Judaism and Israel are hot topics in China. Over ten Chinese Universities now offer programs in Judaic Studies, at least one offering a doctoral program. China’s state-owned television network, CCTV, recently aired a documentary titled “Walk into Israel- Land of Milk and Honey”, its first series on Israel. The story of the Jews in Shanghai in the first half of the 20th century, a story little known to even most Jews in the world, is suddenly popular in China. The opening of the Israeli Pavilion in Shanghai, along with architect Haim Dotan’s own China story, made headlines. And shortly after the May opening of the World Expo in Shanghai, the Chinese government granted the Jewish community in Shanghai, long-awaited permission to again use for worship the Ohel Rachel Synagogue, a historic synagogue built just after the turn of the 20th century.

The growing ties between Chinese and Jews helped set the scene for the release of director Wang Tianyun’s animated film, A Jewish Girl in Shanghai. It not surprisingly is self-cited as the first Chinese animated film to portray the Holocaust. While some might question whether it really portrays the Holocaust, which largely is just a backdrop for a family drama, for many Chinese the movie will be their first introduction to the destruction of European Jewry. The film’s producers also refer to A Jewish Girl in Shanghai as the first animated film to express the Chinese - Israeli friendship; an increasingly important relationship for both sides.

A Jewish Girl in Shanghai tackles many difficult topics as it tells the story of a Jewish girl named Rena who along with her brother, Mishalli, seeks refuge in Shanghai after escaping from Europe. While awaiting the arrival of their parents, Rena meets a young Chinese boy, A-gen, and immediately the two forge a friendship. They share their cultures with one another and help one another to ease their burdens of everyday living in a war-torn world where poverty, loss and conflict are their shared realities.


The screenplay is based on a graphic novel, also titled A Jewish Girl in Shanghai, published by the East China Normal University Press in 2008. Wu Lin, from Shanghai himself, wrote both the graphic novel and the screenplay. Wu says the book was a huge success, selling 4,000 copies in the first half year since its release. The book, published in China, has a somewhat limited market, as it was only published in English though the film version is in Chinese and subtitled in English. A Hebrew edition of the book, Wu said in the interview with AJL, is in the pipeline. A year after the book’s publication, he created the screenplay for the animated film version hoping this would allow the story to reach a broader China-based audience.
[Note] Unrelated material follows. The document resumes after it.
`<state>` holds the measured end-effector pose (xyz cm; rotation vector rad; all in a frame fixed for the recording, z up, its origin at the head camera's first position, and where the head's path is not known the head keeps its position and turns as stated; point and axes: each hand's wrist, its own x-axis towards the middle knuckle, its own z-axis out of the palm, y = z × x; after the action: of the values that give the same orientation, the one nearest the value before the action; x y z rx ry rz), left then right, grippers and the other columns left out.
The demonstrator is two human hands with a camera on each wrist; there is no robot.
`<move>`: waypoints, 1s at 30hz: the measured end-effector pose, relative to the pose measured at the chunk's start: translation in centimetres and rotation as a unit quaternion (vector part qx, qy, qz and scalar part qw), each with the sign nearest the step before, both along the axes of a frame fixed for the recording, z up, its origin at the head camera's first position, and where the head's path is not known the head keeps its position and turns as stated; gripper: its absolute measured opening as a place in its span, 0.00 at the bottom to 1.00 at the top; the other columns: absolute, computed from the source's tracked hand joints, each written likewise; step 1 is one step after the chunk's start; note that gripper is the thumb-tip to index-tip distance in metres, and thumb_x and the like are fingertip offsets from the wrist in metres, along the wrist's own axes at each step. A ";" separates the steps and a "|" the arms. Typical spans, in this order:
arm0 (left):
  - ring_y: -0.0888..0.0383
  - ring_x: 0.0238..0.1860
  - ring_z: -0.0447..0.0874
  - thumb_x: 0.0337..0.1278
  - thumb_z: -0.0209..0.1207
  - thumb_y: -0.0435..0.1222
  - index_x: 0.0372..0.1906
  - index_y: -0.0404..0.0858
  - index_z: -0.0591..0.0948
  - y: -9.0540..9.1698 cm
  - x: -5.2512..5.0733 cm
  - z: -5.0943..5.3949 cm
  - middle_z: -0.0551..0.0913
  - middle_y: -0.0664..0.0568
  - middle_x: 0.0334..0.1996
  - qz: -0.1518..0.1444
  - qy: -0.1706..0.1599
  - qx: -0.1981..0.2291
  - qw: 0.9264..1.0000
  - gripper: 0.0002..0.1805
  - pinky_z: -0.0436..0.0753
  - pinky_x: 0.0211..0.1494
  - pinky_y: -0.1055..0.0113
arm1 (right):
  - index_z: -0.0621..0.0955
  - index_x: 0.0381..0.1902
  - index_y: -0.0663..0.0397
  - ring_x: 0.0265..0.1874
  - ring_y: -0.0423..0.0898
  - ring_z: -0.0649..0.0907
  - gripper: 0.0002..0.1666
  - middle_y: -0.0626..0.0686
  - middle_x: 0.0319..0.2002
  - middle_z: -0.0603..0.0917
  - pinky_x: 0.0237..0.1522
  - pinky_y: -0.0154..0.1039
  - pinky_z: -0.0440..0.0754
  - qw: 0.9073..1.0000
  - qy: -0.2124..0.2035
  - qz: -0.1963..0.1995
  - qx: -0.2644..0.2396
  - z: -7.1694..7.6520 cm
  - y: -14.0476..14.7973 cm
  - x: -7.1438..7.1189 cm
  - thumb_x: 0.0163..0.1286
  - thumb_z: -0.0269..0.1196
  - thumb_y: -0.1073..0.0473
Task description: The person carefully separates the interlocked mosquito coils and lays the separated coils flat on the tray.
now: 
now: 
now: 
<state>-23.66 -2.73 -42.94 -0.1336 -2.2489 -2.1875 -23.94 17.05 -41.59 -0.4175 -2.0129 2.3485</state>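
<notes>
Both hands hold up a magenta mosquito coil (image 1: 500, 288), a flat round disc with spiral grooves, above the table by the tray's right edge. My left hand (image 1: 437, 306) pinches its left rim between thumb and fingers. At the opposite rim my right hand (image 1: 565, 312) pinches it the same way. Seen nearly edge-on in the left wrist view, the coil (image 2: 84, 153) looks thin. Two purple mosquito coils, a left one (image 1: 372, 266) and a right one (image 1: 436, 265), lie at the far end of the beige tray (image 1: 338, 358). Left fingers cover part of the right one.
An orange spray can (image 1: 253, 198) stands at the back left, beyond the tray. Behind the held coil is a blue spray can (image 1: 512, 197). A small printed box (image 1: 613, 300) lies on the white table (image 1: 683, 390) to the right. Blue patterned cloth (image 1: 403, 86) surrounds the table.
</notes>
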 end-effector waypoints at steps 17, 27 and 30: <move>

The film version premiered throughout Shanghai in May and then debuted in Israel at the Jerusalem International Film Festival in July. Wu adds that this was the first Chinese film to be included in the Jerusalem Film Festival and was very well received. It was nominated for an Avner Shalev Yad Vashem Chairman’s Award for Artistic Achievement in Holocaust-related Film. Wu, sitting at the Mandarin Oriental Hotel in Macau the week after the Jerusalem premiere, spoke enthusiastically about his affinity for the Jewish people. He adds that events marking the end of the Second World War initially inspired him to tell this story taken from the pages of a history little known to most, Jew and Chinese alike. Wu, who started his entry into the workforce as a history teacher, explains that, “In 2005, for the commemoration of the 60th anniversary of the victory of anti-fascism war, many newspapers and magazines in Shanghai published the stories of Jewish refugee in Shanghai during the 1940s.” He wanted to learn more and knew that he would somehow develop this into the framework of a novel, “to take a small story and build it up,” he explains.

He was moved by the struggle the Jews endured during that time and saw parallels between their struggles and those of the Chinese against Japan and explains that it was a very hard time for both people in the face of fascism.

Within Shanghai, the story of the Hongkou Jewish ghetto is now familiar to many and, he explains, has made an impression on both Chinese and Jews. “It was not forgotten for our people.” He talks about the number of former Shanghai Jews who still hold China in a special place in their hearts, a sentiment repeated throughout many recent memoirs and films produced about the Jewish experience in China. Over the years, Wu has met many of these former Jewish Shanghai residents who spent their childhood in the city while on various business trips to the United States. He also had the opportunity to meet other former Jewish resident of Shanghai at the Jerusalem Film Festival.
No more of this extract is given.